College level education is again a huge disaster. Colleges do not come under the ambit of the Higher Education Commission (except for degree-awarding institutes) and the provinces have largely neglected this sector too, resulting in poor quality candidates seeking admission to universities. Major reforms are needed to uplift this sector, including conversion of many colleges into technical institutions so that the national needs of highly-trained technologists including nurses, paramedical staff, instrumentation technicians, electronic technicians, experts in Artificial Intelligence, and other technical staff could be met.

Technical education requires complete reforms. There are some 1500 technical training institutions in Pakistan with about a thousand of them in the public sector. They need to be upgraded by converting 10 percent of them into teacher training centers in collaboration with countries such as Germany, Sweden, Australia and China. The well-trained teachers thus produced with foreign accreditation should then be absorbed in the remaining 90 percent of the institutions. The uplifting of this sector will have huge beneficial effects on the growth of our industries and on the quality of our products for exports.

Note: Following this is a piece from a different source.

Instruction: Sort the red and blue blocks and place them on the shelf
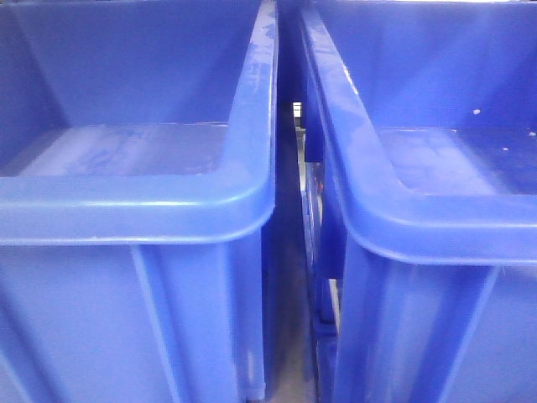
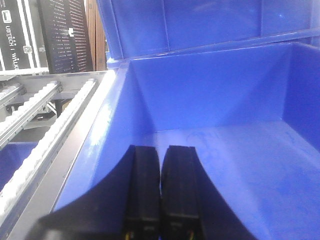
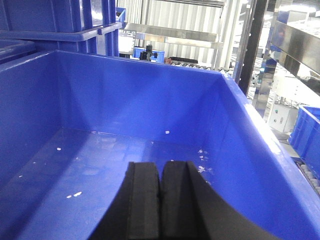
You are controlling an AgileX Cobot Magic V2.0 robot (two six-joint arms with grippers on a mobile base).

Higher education has been in the doldrums in recent years. There are several issues that require immediate attention. First, to promote industrial research, a rolling five-billion-rupee research fund needs to be created through which universities and industries may make joint applications to solve specific industrial problems and to support the development and adoption of new emerging technologies by industry. Such a program for university-industry linkages was initiated when I was chairman of the HEC but it was not continued.

Another programme that needs to be restarted is to support the costs of international patents from our universities and research centers, for intellectual property protection. The tenure track system of faculty appointments has withered away with minimal salary increases. This too must be revived with 300 percent higher salaries than in the BPS system, as was the case when it was originally launched. Appointments under this system are made on contract with regular evaluation of productivity by foreign experts. All new faculty appointments should be made in this system and the old BPS system phased out, as the tenure track system ensures retention of good quality faculty only.

A network of quality engineering training institutes and universities of applied engineering should be set up on the model of the Pak Austrian Fachhochschule in Haripur, Hazara in which eight foreign engineering universities have agreed to partner, three from Austria and five from China. These, along with a whole host of other measures, will help transition Pakistan from the trappings of a low value-added agricultural economy, and transform it into a powerful knowledge economy.

The time to act is now, as tomorrow never comes in such matters. Feudal forces always succeed to give low priority to the critical issue of education when approving the national budget. Prime Minister Imran Khan must bulldoze the concept of a National Education Emergency through and ensure appropriate allocations for it in the next budget.